### DATA UNDER STUDY
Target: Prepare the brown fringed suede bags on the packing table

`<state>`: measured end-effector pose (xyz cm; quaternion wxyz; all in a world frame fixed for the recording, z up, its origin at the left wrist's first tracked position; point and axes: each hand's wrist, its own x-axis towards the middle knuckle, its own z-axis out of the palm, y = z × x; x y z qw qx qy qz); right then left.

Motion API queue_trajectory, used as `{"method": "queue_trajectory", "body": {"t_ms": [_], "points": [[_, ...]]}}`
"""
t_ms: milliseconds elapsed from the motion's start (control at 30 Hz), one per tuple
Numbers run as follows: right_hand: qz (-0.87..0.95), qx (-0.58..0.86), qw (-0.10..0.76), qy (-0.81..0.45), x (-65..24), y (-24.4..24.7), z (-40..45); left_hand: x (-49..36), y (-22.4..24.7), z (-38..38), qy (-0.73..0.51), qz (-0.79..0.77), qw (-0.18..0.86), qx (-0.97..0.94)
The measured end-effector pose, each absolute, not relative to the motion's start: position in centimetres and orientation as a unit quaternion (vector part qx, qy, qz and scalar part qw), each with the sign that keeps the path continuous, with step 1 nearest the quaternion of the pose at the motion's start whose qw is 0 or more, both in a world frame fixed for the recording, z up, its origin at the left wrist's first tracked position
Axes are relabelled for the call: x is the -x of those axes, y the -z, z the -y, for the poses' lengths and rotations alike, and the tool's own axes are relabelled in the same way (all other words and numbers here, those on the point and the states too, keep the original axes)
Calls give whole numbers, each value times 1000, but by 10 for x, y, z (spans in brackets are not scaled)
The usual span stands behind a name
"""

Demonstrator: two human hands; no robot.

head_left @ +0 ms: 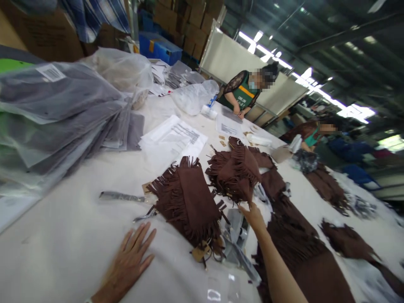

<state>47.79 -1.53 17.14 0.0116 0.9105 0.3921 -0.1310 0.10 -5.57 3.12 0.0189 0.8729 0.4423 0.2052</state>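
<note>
My left hand (134, 256) lies flat on the white tabletop with its fingers spread, holding nothing. Just beyond its fingertips is a dark brown, suede-like fringed piece (197, 195), folded flat, with a brown paper tag (201, 251) at its near end. My right hand (255, 218) reaches forward to a heap of similar fringed pieces (236, 170) and pinches the near corner of one. Grey plastic strips (235, 240) lie below that hand. A narrow strip in clear wrapping (121, 196) rests left of the folded piece.
At left, a tall stack of grey plastic bags (63, 109) leans over the table. Printed sheets (175, 136) lie ahead, near a clear bag (194, 97). More brown pieces (303, 240) spread along the right. Two people work across the table, one in a green apron (241, 97).
</note>
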Motion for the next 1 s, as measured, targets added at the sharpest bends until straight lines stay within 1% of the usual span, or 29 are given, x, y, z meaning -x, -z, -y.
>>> {"method": "queue_trajectory", "body": {"t_ms": [100,267,467,567,633,700,800,900,1000], "points": [[-347,-924,16,161,-465,-159,42,-1,-29,54,-210,-430,22,-878],[-317,-931,19,181,-468,-144,50,1,-35,50,-192,-412,13,-891],[-347,-913,34,210,-490,-158,60,-3,-45,47,-187,-401,-8,-897],[-384,-900,40,201,-488,-169,60,-2,-43,46,-182,-402,-13,-897],[-419,-890,22,179,-478,-174,50,0,-41,46,-176,-401,-21,-899],[-465,-869,-14,167,-460,-174,33,2,-42,46,-168,-399,-35,-901],[-514,-832,-56,203,-420,-163,-2,3,-47,46,-154,-392,-63,-905],[-521,-815,-57,247,-383,-150,-31,3,-49,46,-143,-387,-81,-907],[-506,-822,-43,256,-367,-145,-44,5,-46,47,-134,-392,-85,-906]]}}
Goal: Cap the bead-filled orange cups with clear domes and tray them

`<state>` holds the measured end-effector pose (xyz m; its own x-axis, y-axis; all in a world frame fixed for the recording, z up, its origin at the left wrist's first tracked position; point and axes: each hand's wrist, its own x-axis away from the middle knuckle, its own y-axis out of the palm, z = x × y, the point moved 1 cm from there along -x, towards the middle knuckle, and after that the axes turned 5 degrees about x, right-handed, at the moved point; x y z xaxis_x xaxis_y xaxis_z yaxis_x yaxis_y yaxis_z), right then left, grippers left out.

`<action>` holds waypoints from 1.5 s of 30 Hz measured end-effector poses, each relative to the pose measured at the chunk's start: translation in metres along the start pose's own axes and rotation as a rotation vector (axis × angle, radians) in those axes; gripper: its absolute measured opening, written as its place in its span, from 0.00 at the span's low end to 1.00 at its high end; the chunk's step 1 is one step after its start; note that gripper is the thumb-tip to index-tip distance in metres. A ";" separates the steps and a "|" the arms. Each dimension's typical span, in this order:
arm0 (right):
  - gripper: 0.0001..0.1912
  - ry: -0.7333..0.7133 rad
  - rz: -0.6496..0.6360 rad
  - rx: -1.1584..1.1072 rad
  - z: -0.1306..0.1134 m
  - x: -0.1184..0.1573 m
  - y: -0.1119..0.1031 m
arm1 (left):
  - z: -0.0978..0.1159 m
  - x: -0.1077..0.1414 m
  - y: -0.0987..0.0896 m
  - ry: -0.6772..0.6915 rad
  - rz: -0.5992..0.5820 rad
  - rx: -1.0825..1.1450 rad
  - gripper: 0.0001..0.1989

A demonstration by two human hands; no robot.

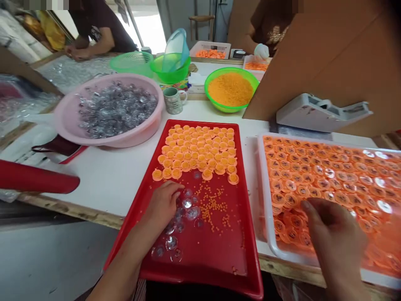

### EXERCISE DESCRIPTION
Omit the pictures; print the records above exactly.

### SOLUTION
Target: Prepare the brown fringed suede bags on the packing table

`<state>`: measured end-effector pose (xyz cm; quaternion wxyz; all in a world frame fixed for the recording, z up, its origin at the left wrist's first tracked position; point and axes: each hand's wrist, its own x-axis towards the middle knuckle, its own z-axis out of the palm, y = z × x; x y z qw qx qy qz); right then left.

Motion API queue_trajectory, used as `{"method": "queue_trajectory", "body": {"t_ms": [_], "points": [[_, ...]]}}`
"""
t_ms: milliseconds elapsed from the motion's start (control at 30 Hz), one per tuple
Numbers run as follows: right_hand: qz (-0.87..0.95), qx (-0.58..0.86), qw (-0.10..0.76), qy (-0.81..0.45), x (-65..24), y (-24.4..24.7), z (-40..45); left_hand: x (-49..36), y (-22.4..24.7), z (-38..38), qy (-0.73..0.51), qz (-0.79..0.77), qw (-0.18..0.86), qx (-0.97..0.94)
The measured end-effector pose, each absolute, not relative to the motion's start: position in centimetres and orientation as a unit quaternion (vector part qx, qy, qz and scalar part qw), each with the sign that keeps the path continuous, with step 1 nearest the quaternion of the pose at the motion's start whose qw is 0 or more, both in a world frame fixed for the recording, z up, its origin at the left wrist's first tracked position
Axes are relabelled for the call: x is the -x of those axes, y the -z, z the -y, for the poses' lengths and rotations alike, and the tool's own axes are relabelled in the same way (all other words and numbers here, those on the point and the states too, keep the original axes)
Calls give whole numbers, each value times 1000, but by 10 for x, y, z (spans in brackets are not scaled)
The usual span stands behind a name
"""

Demonstrator: two human hands; no robot.

head_left @ +0 ms: 

<state>47.79 -1.53 17.14 0.0116 0.9105 0.3921 -0.1310 0.10 -5.57 3.12 0.0189 0.8729 0.4423 0.2052</state>
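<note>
My left hand (134, 256) lies flat on the white tabletop with its fingers spread, holding nothing. Just beyond its fingertips is a dark brown, suede-like fringed piece (197, 195), folded flat, with a brown paper tag (201, 251) at its near end. My right hand (255, 218) reaches forward to a heap of similar fringed pieces (236, 170) and pinches the near corner of one. Grey plastic strips (235, 240) lie below that hand. A narrow strip in clear wrapping (121, 196) rests left of the folded piece.
At left, a tall stack of grey plastic bags (63, 109) leans over the table. Printed sheets (175, 136) lie ahead, near a clear bag (194, 97). More brown pieces (303, 240) spread along the right. Two people work across the table, one in a green apron (241, 97).
</note>
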Motion for the next 1 s, as measured, targets added at the sharpest bends until straight lines stay within 1% of the usual span, or 29 are given, x, y, z meaning -x, -z, -y.
>>> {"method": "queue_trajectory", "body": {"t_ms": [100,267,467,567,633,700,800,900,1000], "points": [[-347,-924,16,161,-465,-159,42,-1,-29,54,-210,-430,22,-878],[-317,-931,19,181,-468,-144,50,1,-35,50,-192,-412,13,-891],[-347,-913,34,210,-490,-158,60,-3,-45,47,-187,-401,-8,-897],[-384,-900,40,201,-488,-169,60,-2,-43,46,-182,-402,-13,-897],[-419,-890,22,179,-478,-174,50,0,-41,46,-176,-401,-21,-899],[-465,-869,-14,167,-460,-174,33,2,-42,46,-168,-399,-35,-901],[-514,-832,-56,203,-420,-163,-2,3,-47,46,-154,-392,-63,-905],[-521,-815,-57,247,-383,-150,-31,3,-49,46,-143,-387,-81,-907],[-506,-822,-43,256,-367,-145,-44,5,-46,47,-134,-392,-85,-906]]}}
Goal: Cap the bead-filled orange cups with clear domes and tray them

`<state>` holds the measured end-effector pose (xyz m; its own x-axis, y-axis; all in a world frame fixed for the recording, z up, its origin at the left wrist's first tracked position; point and axes: each hand's wrist, its own x-axis away from the middle knuckle, its own y-axis out of the palm, z = x × y, the point moved 1 cm from there along -x, towards the middle knuckle, and after that the axes turned 5 degrees about x, right-handed, at the moved point; x y z xaxis_x xaxis_y xaxis_z yaxis_x yaxis_y yaxis_z), right then left, grippers left out.

`<action>` holds waypoints from 1.5 s of 30 Hz measured end-effector poses, each relative to the pose measured at the chunk's start: translation in metres along the start pose's own axes and rotation as a rotation vector (axis × angle, radians) in those axes; gripper: its absolute measured opening, written as its place in its span, from 0.00 at the span's low end to 1.00 at its high end; the chunk's step 1 is one step after its start; note that gripper is the thumb-tip to index-tip distance in metres. A ";" separates the steps and a "|" the arms. Each dimension's typical span, in this order:
arm0 (right):
  - gripper: 0.0001..0.1912
  - ry: -0.7333..0.7133 rad
  - rz: -0.6496..0.6360 rad
  - rx: -1.1584..1.1072 rad
  - z: -0.1306..0.1134 m
  - x: -0.1184..0.1573 m
  - y: -0.1119..0.1031 m
arm1 (left):
  - z: -0.0978..0.1159 m
  - x: -0.1077..0.1414 m
  - y: -0.0987..0.0896 m
  - ry: -0.6772..0.6915 rad
  - rz: -0.5992..0.5820 rad
  - rx: -1.0825..1.1450 rad
  - gripper: 0.0001..0.1989

A demonstration by two human hands; no robot.

This completes the output.